**Input for this task**
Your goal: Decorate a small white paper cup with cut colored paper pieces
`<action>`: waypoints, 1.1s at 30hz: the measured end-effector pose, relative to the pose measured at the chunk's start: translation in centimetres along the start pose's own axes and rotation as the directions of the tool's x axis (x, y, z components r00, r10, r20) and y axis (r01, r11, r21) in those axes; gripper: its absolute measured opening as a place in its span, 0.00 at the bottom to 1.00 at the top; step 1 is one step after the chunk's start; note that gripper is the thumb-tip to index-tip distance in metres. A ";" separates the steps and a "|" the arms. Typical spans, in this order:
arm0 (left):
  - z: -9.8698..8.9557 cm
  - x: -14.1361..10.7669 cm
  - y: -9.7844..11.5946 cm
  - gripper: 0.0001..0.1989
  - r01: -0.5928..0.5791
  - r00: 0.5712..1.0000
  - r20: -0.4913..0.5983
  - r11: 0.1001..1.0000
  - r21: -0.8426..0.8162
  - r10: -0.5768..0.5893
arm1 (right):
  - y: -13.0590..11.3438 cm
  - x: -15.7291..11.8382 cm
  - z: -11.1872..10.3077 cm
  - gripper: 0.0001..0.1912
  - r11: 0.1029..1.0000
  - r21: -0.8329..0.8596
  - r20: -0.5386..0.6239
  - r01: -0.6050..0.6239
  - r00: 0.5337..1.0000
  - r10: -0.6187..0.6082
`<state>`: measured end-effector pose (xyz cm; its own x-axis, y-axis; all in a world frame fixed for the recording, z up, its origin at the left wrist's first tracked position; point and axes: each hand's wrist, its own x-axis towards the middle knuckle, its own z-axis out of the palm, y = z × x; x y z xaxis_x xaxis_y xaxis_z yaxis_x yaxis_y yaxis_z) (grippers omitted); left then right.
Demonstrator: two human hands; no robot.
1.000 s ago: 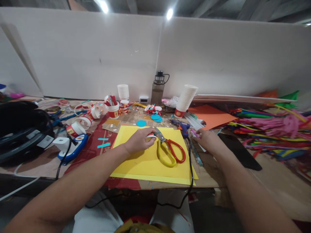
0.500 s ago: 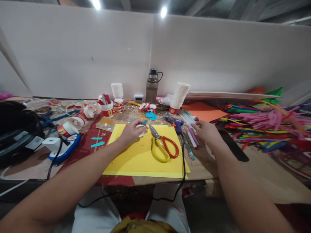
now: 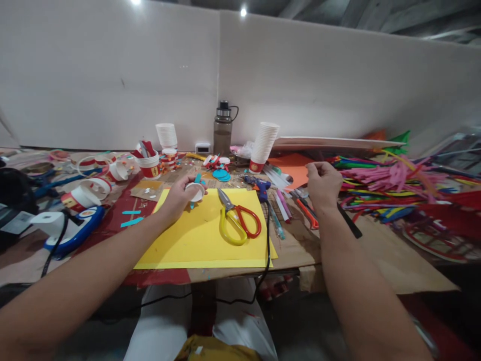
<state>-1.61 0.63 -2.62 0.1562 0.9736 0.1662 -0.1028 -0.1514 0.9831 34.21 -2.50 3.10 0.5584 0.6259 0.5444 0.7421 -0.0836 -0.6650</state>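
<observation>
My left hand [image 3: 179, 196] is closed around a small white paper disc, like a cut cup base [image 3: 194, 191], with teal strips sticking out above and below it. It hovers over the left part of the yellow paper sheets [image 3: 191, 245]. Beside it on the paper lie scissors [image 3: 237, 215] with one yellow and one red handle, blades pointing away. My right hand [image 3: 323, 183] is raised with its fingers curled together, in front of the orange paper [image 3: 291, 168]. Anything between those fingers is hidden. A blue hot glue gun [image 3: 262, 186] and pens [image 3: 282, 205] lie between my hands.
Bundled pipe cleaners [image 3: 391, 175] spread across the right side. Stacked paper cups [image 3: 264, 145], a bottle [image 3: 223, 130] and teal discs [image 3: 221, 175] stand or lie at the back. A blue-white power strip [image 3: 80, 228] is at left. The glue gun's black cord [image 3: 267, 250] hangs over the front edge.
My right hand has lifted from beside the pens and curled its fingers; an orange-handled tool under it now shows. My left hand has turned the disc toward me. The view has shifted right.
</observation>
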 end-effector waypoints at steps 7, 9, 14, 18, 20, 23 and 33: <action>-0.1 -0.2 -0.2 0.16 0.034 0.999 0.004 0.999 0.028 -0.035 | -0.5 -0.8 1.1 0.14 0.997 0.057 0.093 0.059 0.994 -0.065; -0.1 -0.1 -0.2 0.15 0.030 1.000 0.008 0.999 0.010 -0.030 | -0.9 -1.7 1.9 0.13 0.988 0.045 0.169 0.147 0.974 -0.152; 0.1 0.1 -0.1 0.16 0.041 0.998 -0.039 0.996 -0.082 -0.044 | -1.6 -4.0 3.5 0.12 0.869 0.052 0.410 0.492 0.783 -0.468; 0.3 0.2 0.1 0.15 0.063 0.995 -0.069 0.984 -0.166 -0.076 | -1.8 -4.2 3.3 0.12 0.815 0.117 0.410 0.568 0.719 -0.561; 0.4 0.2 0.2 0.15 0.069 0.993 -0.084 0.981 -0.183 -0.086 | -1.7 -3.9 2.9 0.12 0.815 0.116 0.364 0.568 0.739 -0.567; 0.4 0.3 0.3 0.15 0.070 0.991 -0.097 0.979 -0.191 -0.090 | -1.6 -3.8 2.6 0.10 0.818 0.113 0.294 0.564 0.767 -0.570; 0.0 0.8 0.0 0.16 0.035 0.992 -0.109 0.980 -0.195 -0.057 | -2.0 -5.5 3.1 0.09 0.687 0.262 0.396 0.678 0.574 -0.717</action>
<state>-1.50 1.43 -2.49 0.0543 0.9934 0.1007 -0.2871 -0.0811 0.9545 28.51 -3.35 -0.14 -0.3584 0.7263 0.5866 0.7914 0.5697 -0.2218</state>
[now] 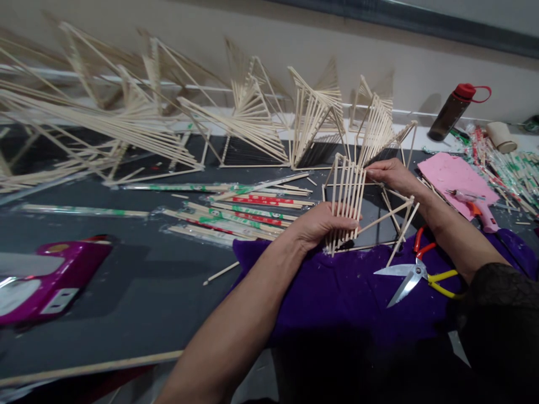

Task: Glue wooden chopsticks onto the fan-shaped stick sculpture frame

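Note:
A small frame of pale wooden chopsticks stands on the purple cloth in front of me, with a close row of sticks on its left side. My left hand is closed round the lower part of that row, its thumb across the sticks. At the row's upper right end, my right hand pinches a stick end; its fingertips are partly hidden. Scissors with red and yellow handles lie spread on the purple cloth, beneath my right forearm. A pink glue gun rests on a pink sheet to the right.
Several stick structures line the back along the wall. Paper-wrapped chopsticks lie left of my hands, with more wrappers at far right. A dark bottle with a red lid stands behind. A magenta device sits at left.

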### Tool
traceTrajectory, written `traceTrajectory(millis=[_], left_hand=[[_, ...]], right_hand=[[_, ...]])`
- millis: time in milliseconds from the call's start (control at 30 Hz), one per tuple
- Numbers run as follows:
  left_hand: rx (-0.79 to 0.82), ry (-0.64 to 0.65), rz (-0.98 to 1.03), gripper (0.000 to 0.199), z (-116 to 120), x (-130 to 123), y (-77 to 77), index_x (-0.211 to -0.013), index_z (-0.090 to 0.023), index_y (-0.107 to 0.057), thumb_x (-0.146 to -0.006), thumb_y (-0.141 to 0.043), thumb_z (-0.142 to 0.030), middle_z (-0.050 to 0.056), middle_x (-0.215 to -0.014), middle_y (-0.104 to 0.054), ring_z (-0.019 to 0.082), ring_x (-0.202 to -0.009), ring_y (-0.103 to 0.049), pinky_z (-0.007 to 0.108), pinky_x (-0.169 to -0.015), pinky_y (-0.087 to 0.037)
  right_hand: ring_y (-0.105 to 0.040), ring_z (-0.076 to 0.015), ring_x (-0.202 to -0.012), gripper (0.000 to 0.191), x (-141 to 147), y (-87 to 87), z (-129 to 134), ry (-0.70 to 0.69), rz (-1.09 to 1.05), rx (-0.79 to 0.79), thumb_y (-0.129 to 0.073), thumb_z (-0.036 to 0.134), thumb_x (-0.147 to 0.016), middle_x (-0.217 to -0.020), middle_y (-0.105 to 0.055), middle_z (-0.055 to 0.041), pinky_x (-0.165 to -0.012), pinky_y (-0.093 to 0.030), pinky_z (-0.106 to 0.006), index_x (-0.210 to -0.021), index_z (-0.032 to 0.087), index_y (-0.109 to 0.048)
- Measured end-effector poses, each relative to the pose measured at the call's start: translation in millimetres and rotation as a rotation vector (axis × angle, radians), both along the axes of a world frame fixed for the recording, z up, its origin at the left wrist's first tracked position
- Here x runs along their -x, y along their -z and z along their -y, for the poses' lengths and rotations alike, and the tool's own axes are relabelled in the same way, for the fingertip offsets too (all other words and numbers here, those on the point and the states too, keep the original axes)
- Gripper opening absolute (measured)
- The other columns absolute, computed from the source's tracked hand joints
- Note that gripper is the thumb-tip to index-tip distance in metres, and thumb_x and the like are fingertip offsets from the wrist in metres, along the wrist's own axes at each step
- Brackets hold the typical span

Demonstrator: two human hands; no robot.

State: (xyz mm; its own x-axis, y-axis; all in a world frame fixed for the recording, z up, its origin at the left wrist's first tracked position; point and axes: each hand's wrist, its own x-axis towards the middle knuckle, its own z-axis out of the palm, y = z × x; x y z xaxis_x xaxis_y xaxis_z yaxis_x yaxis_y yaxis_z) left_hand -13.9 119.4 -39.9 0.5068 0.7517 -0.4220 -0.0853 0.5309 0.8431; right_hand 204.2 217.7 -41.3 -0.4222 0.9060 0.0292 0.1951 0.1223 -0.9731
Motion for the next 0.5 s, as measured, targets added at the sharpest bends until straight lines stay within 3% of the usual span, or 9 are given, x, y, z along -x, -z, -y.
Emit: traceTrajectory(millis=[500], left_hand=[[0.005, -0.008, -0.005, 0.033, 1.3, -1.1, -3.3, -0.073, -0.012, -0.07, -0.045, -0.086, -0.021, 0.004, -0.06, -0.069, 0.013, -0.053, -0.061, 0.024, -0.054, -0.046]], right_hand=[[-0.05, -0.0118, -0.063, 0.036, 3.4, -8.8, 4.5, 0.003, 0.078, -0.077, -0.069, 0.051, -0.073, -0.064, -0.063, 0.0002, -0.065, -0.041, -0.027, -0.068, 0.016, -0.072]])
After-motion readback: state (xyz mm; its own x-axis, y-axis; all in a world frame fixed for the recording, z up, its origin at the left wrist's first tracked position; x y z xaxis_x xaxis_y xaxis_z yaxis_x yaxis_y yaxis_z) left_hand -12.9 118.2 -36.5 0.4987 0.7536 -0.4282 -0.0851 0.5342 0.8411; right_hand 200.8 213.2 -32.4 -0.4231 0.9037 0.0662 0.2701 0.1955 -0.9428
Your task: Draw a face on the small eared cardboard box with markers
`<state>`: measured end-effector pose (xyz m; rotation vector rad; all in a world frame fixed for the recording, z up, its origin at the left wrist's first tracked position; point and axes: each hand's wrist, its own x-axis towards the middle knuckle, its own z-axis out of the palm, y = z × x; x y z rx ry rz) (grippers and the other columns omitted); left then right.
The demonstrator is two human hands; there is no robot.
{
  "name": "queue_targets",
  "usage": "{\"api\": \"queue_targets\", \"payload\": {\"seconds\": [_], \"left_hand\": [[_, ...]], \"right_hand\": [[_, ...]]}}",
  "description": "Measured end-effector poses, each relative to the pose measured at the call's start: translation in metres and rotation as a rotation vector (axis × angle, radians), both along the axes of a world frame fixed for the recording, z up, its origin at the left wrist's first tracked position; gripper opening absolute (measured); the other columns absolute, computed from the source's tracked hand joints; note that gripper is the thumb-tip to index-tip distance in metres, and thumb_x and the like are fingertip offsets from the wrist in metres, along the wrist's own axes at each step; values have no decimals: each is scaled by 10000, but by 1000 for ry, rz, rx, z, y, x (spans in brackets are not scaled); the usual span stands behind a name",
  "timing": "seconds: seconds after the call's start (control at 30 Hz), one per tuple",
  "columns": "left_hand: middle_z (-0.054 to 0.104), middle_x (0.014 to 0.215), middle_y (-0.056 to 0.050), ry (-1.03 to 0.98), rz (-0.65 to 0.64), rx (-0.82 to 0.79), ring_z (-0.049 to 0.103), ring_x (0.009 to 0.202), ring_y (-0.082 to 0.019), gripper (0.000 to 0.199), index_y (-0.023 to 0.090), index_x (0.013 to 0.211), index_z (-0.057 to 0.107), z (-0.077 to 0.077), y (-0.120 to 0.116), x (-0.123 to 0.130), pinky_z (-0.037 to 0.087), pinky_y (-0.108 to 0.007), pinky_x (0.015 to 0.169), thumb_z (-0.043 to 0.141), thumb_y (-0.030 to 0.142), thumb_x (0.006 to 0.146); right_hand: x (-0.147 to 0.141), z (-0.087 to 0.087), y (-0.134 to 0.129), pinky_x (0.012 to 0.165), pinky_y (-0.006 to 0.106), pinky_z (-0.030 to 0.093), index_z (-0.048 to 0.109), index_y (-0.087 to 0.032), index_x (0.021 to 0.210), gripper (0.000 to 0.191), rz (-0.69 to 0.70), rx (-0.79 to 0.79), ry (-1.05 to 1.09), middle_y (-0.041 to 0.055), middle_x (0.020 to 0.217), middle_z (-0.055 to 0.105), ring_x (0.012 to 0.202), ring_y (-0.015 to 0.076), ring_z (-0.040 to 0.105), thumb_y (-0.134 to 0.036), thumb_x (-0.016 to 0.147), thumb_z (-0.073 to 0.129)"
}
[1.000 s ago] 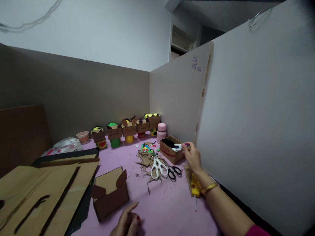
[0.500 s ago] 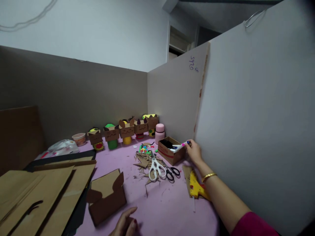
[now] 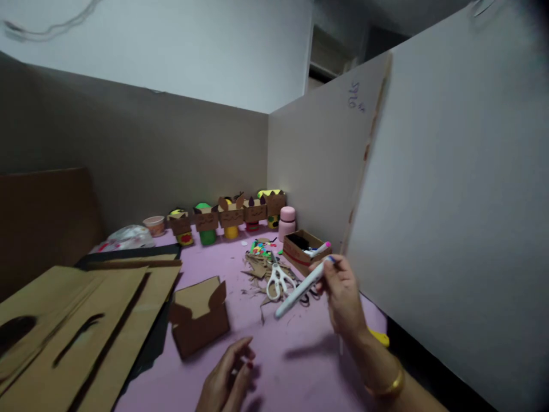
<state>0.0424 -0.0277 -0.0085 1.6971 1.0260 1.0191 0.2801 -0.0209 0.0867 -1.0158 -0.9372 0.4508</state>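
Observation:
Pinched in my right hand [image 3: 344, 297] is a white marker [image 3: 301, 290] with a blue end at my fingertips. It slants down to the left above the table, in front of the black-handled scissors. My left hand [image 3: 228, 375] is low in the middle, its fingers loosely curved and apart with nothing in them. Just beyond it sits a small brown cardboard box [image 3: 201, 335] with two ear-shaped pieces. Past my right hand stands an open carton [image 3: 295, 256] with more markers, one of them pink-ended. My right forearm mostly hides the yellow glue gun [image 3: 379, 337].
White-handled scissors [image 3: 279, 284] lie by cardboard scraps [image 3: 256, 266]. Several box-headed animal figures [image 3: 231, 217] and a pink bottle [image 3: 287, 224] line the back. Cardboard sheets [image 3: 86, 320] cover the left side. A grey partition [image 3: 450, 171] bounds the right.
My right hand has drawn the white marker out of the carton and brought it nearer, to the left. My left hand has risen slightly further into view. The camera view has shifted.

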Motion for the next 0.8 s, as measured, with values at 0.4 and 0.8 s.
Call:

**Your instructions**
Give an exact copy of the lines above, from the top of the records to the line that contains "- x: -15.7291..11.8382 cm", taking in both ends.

**Result for this exercise**
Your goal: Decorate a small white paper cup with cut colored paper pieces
`<action>`: waypoints, 1.1s at 30hz: the measured end-effector pose, relative to the pose measured at the chunk's start: translation in centimetres along the start pose's own axes and rotation as the directions of the tool's x axis (x, y, z components r00, r10, r20) and y axis (r01, r11, r21) in those axes; gripper: its absolute measured opening as a place in its span, 0.00 at the bottom to 1.00 at the top; step 1 is one step after the chunk's start; note that gripper is the thumb-tip to index-tip distance in metres. A ";" separates the steps and a "|" the arms. Typical spans, in this order:
arm0 (left):
  - z: -9.8698..8.9557 cm
  - x: -14.1361..10.7669 cm
  - y: -9.7844..11.5946 cm
  - gripper: 0.0001..0.1989
  - r01: -0.5928..0.5791
  - r00: 0.5712..1.0000
  - r20: -0.4913..0.5983
  - r11: 0.1001..1.0000
  - r21: -0.8426..0.8162
  - r10: -0.5768..0.5893
arm1 (right):
  - y: -13.0590..11.3438 cm
  - x: -15.7291..11.8382 cm

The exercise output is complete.